04/16/2021
By Qilei Chen

Title: Deep Learning for Lesion Detection on Medical Retinal Images

Ph.D. Candidate: Qilei Chen
Time: Friday, April 30, 2021, 10 a.m.
Location: This will be a virtual defense via Zoom

Committee Members:

  • Yu Cao (advisor), Professor, Department of Computer Science
  • Benyuan Liu (advisor), Professor, Department of Computer Science
  • Hengyong Yu (member), Professor, Department of Electrical and Computer Engineering

Abstract:
The past decade has witnessed the rise of Convolutional Neural Networks (CNNs) in deep learning. The CNN models have succeeded in a variety of general application domains such as Computer Vision (CV), Natural Language Processing (NLP), Automatic Speech Recognition (ASR), etc. CNNs' great achievements illuminate their potentials in the medical and health care fields. One of the major applications is the design and evaluation of CNN-based lesion detection techniques for early diagnosis and continuous monitoring of patients suffering from eye diseases. In this dissertation, we conduct an in-depth study on CNN-based lesion detection in medical retinal images for diabetic retinopathy (DR) and retinopathy of prematurity (ROP).

Lesions in the human retina are damages or abnormal tissues. Many of them are early manifestations of fatal diseases, which can lead to blindness in certain cases. Thus, lesion screening is a crucial process at early stages, which can significantly increase the cure rate. Retinal imaging is a traditional technology that helps optometrist to assess the health of the human eye using a high-resolution camera to take a picture of the back of the eye. For patients with DR or ROP, retinal images can be compared side-by-side over time to monitor the eye health and detect subtle lesions. Visual lesion detection on retinal images has experienced significant improvements in computer-aided system with deep learning in recent years. However, due to the variety of lesion types and complex normal anatomical structures, automatic detection of lesions on retinal images remains a challenging task.

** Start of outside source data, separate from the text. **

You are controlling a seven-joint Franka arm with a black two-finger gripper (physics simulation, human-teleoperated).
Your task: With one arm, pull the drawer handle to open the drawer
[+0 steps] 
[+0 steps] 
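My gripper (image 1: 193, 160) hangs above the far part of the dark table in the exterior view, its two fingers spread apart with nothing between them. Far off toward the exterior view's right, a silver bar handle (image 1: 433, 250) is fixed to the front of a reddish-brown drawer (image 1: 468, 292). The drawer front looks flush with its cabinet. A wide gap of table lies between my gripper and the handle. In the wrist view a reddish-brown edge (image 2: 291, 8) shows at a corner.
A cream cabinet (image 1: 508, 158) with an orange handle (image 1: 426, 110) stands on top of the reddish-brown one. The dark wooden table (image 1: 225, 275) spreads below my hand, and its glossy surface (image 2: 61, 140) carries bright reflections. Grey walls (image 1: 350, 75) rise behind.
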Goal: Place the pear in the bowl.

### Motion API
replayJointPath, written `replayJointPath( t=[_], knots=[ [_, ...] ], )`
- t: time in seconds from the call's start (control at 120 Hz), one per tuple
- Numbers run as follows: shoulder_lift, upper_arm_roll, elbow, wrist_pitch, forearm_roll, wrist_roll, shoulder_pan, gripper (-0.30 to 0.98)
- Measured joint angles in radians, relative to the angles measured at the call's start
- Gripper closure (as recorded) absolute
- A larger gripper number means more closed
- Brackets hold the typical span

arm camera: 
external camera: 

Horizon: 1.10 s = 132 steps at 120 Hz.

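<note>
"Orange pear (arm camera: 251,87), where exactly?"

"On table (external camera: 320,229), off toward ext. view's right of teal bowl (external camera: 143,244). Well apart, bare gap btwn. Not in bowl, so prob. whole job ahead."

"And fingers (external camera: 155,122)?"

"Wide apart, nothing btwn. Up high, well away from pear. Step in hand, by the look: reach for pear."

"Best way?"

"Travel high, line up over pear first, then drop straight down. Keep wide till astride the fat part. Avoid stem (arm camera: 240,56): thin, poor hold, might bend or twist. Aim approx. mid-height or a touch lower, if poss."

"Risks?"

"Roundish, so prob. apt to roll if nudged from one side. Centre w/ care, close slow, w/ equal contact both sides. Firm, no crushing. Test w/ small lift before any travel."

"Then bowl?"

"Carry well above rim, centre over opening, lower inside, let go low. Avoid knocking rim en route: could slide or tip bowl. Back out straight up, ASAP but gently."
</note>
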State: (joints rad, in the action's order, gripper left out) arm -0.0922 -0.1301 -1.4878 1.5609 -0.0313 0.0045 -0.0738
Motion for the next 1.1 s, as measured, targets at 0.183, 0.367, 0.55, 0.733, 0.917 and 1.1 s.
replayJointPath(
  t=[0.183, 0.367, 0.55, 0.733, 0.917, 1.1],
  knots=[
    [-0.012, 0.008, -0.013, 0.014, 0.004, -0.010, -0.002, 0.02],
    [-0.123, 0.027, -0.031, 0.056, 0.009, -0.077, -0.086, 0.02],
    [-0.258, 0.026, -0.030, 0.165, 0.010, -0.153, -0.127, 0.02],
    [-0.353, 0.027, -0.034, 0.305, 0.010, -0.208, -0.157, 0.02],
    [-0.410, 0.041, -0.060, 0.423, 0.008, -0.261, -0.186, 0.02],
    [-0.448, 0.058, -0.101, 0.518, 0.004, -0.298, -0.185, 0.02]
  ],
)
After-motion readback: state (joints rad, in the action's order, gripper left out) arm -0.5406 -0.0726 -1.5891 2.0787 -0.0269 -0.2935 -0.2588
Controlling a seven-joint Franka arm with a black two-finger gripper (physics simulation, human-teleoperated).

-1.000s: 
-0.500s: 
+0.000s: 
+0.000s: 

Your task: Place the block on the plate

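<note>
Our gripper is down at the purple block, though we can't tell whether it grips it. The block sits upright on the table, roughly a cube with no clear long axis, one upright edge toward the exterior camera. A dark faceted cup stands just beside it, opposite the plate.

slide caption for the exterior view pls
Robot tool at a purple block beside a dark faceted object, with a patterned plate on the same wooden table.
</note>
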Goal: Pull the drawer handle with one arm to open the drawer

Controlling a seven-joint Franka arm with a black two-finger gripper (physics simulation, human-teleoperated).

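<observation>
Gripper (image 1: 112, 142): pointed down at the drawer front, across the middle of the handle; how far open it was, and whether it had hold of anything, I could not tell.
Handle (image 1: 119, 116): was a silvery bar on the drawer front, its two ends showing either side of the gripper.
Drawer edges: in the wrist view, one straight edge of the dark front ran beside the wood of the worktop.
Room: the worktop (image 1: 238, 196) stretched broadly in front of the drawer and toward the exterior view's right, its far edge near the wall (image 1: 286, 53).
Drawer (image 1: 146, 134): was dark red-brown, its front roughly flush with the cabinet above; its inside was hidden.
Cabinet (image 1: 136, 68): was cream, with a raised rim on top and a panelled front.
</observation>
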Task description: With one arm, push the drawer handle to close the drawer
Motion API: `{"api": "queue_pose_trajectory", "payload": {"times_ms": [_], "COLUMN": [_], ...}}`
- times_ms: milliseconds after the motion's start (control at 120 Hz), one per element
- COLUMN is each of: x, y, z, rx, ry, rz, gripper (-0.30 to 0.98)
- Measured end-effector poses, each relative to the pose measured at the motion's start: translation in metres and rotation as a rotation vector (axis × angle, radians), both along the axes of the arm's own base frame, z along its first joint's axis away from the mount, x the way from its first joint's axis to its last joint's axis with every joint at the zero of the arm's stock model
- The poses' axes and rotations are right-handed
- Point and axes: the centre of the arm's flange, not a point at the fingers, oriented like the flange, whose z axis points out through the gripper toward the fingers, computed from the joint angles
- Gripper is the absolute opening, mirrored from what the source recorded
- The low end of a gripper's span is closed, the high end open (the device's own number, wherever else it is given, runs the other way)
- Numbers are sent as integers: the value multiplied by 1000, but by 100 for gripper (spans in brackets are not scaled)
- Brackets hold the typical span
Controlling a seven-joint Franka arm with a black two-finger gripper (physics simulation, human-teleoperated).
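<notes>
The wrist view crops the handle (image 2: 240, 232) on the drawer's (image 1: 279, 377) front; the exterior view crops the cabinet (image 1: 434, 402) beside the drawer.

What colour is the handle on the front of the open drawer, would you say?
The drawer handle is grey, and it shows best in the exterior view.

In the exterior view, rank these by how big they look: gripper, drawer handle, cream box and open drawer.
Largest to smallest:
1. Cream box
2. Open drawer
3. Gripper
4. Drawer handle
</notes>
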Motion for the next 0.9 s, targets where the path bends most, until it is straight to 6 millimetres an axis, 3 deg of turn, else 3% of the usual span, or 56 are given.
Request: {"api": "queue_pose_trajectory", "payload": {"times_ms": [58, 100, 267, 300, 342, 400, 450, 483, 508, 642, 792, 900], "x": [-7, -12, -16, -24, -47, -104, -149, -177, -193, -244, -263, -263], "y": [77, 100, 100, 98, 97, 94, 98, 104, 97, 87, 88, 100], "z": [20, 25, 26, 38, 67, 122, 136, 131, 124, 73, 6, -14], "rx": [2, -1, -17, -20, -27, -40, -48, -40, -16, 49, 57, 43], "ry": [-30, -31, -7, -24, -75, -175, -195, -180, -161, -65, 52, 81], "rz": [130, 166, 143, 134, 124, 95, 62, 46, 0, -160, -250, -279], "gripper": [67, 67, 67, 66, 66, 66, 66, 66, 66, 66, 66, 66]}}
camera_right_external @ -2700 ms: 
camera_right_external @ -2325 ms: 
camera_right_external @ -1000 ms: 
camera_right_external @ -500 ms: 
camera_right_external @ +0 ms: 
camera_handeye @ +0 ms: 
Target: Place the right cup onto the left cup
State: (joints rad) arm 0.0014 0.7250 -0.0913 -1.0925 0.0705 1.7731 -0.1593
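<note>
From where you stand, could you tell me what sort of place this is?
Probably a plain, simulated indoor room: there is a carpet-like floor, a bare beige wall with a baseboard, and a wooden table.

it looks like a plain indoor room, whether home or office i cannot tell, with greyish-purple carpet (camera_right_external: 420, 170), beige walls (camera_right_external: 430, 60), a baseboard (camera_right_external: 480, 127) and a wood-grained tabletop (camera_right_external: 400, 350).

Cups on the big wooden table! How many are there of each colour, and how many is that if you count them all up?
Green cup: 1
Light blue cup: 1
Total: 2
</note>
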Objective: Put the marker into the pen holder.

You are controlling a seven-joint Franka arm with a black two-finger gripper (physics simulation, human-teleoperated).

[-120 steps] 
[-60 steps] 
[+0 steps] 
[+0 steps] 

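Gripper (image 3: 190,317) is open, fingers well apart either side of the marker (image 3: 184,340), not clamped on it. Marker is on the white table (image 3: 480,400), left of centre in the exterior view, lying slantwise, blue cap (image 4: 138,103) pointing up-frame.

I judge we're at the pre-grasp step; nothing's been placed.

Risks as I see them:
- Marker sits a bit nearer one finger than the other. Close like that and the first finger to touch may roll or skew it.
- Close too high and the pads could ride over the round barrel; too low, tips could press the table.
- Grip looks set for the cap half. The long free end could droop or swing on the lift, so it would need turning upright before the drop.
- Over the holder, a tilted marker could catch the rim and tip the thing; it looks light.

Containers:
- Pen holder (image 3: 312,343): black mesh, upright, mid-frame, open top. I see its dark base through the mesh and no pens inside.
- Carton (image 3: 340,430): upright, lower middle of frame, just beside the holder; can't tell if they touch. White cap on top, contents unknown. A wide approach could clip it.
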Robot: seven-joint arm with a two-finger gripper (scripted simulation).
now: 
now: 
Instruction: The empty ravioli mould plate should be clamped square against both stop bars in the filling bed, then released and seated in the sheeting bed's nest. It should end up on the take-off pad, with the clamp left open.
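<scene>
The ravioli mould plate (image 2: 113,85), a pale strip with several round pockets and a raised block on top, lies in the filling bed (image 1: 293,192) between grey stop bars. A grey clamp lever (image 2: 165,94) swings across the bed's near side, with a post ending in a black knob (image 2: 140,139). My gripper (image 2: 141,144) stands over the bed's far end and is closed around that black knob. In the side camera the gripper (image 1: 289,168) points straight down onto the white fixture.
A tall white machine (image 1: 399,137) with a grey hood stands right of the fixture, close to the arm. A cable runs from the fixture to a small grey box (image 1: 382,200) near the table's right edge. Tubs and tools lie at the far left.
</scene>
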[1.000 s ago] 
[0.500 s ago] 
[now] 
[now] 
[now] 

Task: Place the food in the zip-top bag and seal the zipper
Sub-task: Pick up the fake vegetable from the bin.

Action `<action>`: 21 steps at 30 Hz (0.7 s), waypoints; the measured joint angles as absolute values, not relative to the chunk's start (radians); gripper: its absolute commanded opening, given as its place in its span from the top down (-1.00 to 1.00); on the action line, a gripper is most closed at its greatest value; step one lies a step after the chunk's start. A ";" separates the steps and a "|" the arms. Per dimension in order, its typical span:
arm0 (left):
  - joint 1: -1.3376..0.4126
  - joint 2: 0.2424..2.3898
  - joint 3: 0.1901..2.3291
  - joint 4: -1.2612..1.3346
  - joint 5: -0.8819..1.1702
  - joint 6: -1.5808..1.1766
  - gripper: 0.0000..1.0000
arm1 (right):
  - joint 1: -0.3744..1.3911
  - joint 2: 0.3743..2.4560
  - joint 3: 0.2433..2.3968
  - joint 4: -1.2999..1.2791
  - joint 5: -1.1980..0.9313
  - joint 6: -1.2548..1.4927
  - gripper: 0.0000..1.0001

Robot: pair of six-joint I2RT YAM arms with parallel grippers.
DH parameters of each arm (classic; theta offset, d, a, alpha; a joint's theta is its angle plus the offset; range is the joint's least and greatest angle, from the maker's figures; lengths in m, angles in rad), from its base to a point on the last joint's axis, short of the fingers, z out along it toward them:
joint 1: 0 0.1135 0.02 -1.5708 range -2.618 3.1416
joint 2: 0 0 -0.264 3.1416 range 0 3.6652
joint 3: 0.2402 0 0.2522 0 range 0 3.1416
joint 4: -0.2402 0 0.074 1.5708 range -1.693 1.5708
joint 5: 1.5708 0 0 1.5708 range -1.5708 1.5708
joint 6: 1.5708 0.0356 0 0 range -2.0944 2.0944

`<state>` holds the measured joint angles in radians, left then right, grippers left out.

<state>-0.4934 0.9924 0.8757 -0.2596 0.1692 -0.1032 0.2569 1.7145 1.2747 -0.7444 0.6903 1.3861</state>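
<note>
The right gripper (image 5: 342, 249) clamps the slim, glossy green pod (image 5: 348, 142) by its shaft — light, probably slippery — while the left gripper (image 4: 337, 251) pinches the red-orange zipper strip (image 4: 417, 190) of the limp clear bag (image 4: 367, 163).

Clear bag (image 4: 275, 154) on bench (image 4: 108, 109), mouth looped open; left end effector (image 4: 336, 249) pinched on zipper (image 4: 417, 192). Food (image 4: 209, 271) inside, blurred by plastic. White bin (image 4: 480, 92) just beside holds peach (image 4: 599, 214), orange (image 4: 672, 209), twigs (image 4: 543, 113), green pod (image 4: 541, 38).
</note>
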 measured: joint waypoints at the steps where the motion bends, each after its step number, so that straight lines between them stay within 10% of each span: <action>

First, retinal lesions at early stages are usually very sparse and small. Thus, the visual size of lesion instances on the high-resolution retinal images are usually tiny, making them difficult to be detected. The second challenge is the incompleteness of manual annotations in the medical retinal image dataset. This is because it is laborious process for medical experts to fully label a large number of medical images in the dataset. Some of the small lesions may be missed in the process. As a result, only a subset of all lesion instances is marked and the lesions without manual annotations on the images will be mistakenly counted as negatives when training a CNN model. The third challenge is that that visual lesion instances provide only partial information that is not enough for final medical diagnose, such as the stage grading in ROP.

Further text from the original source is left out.